INSTRUCTIONS FOR THE TASK: Lines with the word "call" in them must be copied from the records below.

[LISTED ENTRIES]

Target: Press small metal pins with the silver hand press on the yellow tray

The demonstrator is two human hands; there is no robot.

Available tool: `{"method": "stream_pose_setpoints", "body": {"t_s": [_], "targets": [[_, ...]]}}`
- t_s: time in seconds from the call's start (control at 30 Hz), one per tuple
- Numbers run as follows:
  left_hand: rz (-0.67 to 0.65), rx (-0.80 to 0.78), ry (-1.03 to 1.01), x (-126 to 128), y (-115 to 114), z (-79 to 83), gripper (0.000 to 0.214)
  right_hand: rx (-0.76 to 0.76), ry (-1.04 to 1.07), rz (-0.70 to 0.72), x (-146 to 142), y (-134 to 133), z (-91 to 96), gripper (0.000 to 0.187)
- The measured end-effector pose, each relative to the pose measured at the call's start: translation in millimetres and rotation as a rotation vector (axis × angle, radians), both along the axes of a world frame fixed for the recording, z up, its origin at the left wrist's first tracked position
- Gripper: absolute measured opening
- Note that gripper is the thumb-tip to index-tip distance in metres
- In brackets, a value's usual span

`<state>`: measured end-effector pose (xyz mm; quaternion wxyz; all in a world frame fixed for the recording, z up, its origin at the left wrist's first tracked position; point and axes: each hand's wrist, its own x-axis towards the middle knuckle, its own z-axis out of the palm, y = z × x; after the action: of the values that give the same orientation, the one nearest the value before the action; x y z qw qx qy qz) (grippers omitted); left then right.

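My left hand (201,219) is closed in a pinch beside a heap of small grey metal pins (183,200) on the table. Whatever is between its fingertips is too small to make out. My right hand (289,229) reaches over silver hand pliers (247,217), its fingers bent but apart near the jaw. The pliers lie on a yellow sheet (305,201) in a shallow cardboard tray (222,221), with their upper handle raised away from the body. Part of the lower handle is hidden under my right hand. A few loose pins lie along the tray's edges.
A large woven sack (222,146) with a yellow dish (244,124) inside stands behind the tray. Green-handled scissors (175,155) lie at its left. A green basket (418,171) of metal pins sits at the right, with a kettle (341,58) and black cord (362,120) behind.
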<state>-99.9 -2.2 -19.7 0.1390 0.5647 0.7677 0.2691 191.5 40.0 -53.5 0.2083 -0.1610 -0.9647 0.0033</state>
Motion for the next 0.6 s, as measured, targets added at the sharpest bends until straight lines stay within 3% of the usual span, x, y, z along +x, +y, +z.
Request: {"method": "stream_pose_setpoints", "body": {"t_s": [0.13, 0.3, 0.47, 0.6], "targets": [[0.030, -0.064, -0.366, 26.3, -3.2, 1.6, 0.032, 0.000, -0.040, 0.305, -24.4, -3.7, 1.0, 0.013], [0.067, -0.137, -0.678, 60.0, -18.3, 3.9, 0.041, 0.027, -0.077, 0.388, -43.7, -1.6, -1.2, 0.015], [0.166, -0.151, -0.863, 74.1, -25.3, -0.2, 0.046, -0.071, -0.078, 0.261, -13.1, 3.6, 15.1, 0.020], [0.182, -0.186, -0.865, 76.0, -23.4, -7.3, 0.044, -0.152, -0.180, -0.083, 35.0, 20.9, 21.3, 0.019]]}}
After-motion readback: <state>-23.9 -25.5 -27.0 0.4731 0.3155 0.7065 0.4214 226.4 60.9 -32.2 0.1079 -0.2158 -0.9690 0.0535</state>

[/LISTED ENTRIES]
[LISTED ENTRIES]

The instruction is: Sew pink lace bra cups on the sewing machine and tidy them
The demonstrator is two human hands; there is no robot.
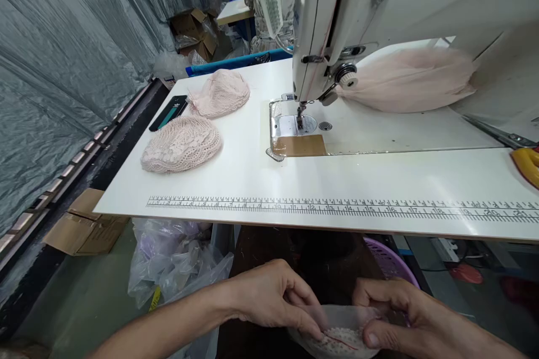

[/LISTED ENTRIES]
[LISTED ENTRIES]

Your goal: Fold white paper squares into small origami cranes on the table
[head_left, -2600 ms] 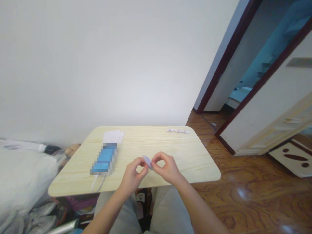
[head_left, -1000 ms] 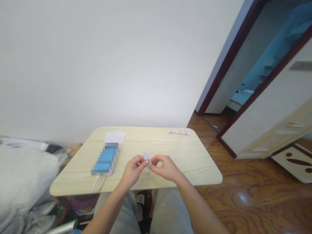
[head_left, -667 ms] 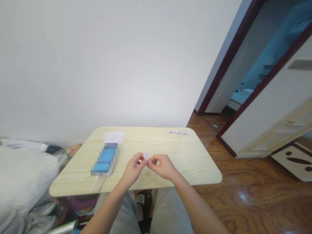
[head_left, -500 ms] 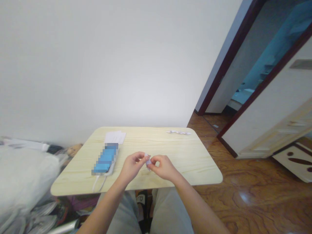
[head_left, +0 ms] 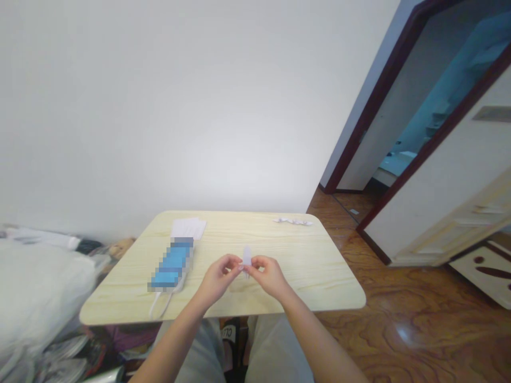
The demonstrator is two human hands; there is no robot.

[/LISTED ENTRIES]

REPLY TO THE EXERCISE:
- t_s: time in seconds from the call's start (control at 30 Hz), one per tuple
- The measured end-effector pose, each relative to the pose measured at the call's start: translation in millimetres and rotation as a rotation vector (axis × angle, radians), both along the axes of a world frame fixed for the recording, z up, its origin at the left wrist's first tracked position

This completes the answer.